EXERCISE DIRECTIONS:
The records must be returned word for word.

DATA SUPPLIED:

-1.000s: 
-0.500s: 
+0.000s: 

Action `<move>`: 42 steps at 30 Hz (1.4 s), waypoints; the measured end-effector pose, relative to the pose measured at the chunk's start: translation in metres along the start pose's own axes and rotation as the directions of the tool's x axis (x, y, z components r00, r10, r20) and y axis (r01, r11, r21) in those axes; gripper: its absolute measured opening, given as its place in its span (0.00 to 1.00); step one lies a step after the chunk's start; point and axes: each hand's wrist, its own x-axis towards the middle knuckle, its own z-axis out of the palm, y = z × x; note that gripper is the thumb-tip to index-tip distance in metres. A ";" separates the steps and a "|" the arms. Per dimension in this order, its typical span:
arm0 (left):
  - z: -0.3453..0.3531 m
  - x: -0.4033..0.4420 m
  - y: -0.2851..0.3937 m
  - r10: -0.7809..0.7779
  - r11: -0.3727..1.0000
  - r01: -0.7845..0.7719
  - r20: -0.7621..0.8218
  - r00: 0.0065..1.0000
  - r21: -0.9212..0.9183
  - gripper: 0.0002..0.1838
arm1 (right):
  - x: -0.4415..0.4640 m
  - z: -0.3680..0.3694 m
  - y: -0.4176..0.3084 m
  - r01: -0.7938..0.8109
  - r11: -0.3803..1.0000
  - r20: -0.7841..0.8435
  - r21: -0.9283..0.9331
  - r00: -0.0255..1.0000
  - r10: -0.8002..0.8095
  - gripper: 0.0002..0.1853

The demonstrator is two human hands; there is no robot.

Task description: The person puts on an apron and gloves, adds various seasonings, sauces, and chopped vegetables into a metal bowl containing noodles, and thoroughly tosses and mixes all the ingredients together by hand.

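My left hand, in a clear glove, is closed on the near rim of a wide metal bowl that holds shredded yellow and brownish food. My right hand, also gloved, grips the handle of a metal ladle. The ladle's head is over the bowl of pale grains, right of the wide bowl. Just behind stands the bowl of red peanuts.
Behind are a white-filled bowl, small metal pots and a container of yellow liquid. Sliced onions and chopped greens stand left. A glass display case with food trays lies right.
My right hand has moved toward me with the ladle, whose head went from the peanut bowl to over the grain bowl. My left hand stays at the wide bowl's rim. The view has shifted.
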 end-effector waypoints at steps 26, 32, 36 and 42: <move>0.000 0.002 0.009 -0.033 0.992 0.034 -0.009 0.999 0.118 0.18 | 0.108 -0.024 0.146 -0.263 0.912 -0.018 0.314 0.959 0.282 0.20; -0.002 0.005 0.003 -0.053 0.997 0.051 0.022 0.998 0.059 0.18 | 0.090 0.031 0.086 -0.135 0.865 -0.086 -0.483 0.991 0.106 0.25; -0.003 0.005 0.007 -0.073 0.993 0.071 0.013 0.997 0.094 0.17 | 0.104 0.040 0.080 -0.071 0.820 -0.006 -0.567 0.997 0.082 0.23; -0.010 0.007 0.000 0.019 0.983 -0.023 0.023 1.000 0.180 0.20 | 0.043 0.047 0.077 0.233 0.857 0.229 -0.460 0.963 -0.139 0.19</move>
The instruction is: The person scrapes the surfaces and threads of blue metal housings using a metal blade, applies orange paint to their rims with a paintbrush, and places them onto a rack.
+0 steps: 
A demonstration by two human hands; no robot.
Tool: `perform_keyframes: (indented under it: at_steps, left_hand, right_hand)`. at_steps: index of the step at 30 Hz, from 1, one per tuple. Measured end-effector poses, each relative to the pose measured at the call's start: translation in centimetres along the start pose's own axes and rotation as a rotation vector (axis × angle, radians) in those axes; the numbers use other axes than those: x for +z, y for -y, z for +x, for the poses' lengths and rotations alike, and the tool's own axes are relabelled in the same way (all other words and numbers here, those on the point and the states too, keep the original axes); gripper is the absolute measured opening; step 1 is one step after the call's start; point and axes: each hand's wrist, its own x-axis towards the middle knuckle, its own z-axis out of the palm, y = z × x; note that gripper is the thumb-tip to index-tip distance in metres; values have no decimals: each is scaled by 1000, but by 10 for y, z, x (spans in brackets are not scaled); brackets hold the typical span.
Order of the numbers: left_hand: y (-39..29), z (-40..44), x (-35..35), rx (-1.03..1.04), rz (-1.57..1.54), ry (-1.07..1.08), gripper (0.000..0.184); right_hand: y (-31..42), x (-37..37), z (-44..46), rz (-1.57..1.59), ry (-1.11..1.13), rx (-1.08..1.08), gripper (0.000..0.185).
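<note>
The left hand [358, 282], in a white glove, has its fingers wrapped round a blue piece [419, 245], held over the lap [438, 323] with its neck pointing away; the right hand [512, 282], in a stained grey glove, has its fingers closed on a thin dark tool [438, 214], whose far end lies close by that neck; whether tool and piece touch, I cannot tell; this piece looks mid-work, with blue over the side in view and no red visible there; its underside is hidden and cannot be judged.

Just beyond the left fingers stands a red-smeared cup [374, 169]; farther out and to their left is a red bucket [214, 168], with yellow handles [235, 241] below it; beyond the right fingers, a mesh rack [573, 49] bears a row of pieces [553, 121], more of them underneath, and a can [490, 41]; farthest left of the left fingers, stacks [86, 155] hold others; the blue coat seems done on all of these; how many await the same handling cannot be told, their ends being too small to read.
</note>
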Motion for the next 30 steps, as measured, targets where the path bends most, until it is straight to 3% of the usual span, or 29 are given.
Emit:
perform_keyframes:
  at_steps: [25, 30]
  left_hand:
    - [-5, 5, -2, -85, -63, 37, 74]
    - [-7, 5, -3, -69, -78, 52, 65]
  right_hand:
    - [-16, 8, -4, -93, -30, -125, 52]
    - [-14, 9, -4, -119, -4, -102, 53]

ANSWER TO THIS TASK:
-1.000s: 
-0.500s: 
+0.000s: 

Action `<move>`: 42 steps at 30 Hz (1.4 s), waypoints; the measured end-effector pose, relative to the pose measured at the chunk's start: translation in metres along the start pose's own axes and rotation as the directions of the tool's x axis (x, y, z components r00, r10, r20) and y axis (r01, r11, r21) in those axes; gripper: its absolute measured opening, given as its place in its span (0.00 to 1.00); step one lies a step after the chunk's start; point and axes: each hand's wrist, its own x-axis towards the middle knuckle, its own z-axis out of the palm, y = z × x; note that gripper is the thumb-tip to index-tip distance in metres. A ";" separates the steps and a "|" the arms. Per dimension in this order, its typical span:
arm0 (left):
  - z: -0.3453..0.3531 m
  - x: -0.4033..0.4420 m
  - y: -0.2851..0.3937 m
  - r10: -0.7809..0.7779
  - r11: -0.3727..1.0000
  - r01: -0.7845..0.7719
  - r20: -0.7621..0.8218
  - r00: 0.0065..1.0000
  - r21: -0.9212..0.9183
  - gripper: 0.0002..0.1838
arm1 (right):
  - x: -0.4415..0.4640 m
  - z: -0.3680..0.3694 m
  - y: -0.4176..0.3084 m
  - r01: -0.7938..0.8109
  - r11: -0.3803..1.0000
  - r20: -0.7841..0.8435
  - r21: -0.9283..0.9331
  - r00: -0.0255..1.0000
  - r10: -0.8002..0.8095
  - gripper: 0.0002..0.1853

The demonstrator is two human hands; there is no robot.

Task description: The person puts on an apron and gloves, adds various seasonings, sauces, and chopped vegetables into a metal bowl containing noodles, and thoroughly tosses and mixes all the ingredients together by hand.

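My left hand, in a clear glove, is closed on the near rim of a wide metal bowl that holds shredded yellow and brownish food. My right hand, also gloved, grips the handle of a metal ladle. The ladle's head is over the bowl of pale grains, right of the wide bowl. Just behind stands the bowl of red peanuts.
Behind are a white-filled bowl, small metal pots and a container of yellow liquid. Sliced onions and chopped greens stand left. A glass display case with food trays lies right.
My right hand has moved toward me with the ladle, whose head went from the peanut bowl to over the grain bowl. My left hand stays at the wide bowl's rim. The view has shifted.
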 end-effector waypoints at steps 26, 32, 36 and 42: <move>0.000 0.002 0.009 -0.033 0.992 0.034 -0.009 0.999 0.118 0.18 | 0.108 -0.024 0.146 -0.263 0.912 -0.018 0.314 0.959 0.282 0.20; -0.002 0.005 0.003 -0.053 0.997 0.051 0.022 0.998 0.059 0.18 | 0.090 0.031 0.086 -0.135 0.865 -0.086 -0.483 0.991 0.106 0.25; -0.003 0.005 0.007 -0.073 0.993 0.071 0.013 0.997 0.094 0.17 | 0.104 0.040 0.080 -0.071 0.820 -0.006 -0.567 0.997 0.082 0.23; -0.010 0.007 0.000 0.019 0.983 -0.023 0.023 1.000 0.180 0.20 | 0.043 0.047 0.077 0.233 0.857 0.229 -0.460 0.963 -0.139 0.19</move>
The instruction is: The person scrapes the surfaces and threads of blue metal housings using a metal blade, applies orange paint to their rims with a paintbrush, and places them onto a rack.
+0 steps: 
A demonstration by two human hands; no robot.
Tool: `perform_keyframes: (indented under it: at_steps, left_hand, right_hand)`. at_steps: index of the step at 30 Hz, from 1, one per tuple. Measured end-effector poses, each relative to the pose measured at the call's start: translation in centimetres along the start pose's own axes and rotation as a rotation vector (axis × angle, radians) in those axes; the numbers use other axes than those: x for +z, y for -y, z for +x, for the poses' lengths and rotations alike, and the tool's own axes are relabelled in the same way (all other words and numbers here, those on the point and the states too, keep the original axes); gripper is the absolute measured opening; step 1 is one step after the call's start; point and axes: each hand's wrist, its own x-axis towards the middle knuckle, its own z-axis out of the palm, y = z × x; note that gripper is the thumb-tip to index-tip distance in metres; values have no decimals: each is scaled by 1000, but by 10 for y, z, x (spans in brackets are not scaled); brackets hold the typical span.
Order of the numbers: left_hand: y (-39..29), z (-40..44), x (-35..35), rx (-1.03..1.04), rz (-1.57..1.54), ry (-1.07..1.08), gripper (0.000..0.184); right_hand: y (-31..42), x (-37..37), z (-44..46), rz (-1.57..1.59), ry (-1.11..1.13), rx (-1.08..1.08), gripper (0.000..0.185).
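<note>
The left hand [358, 282], in a white glove, has its fingers wrapped round a blue piece [419, 245], held over the lap [438, 323] with its neck pointing away; the right hand [512, 282], in a stained grey glove, has its fingers closed on a thin dark tool [438, 214], whose far end lies close by that neck; whether tool and piece touch, I cannot tell; this piece looks mid-work, with blue over the side in view and no red visible there; its underside is hidden and cannot be judged.

Just beyond the left fingers stands a red-smeared cup [374, 169]; farther out and to their left is a red bucket [214, 168], with yellow handles [235, 241] below it; beyond the right fingers, a mesh rack [573, 49] bears a row of pieces [553, 121], more of them underneath, and a can [490, 41]; farthest left of the left fingers, stacks [86, 155] hold others; the blue coat seems done on all of these; how many await the same handling cannot be told, their ends being too small to read.
</note>
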Motion for the next 30 steps, as measured, targets where the path bends most, until it is straight to 3% of the usual span, or 29 are given.
Emit:
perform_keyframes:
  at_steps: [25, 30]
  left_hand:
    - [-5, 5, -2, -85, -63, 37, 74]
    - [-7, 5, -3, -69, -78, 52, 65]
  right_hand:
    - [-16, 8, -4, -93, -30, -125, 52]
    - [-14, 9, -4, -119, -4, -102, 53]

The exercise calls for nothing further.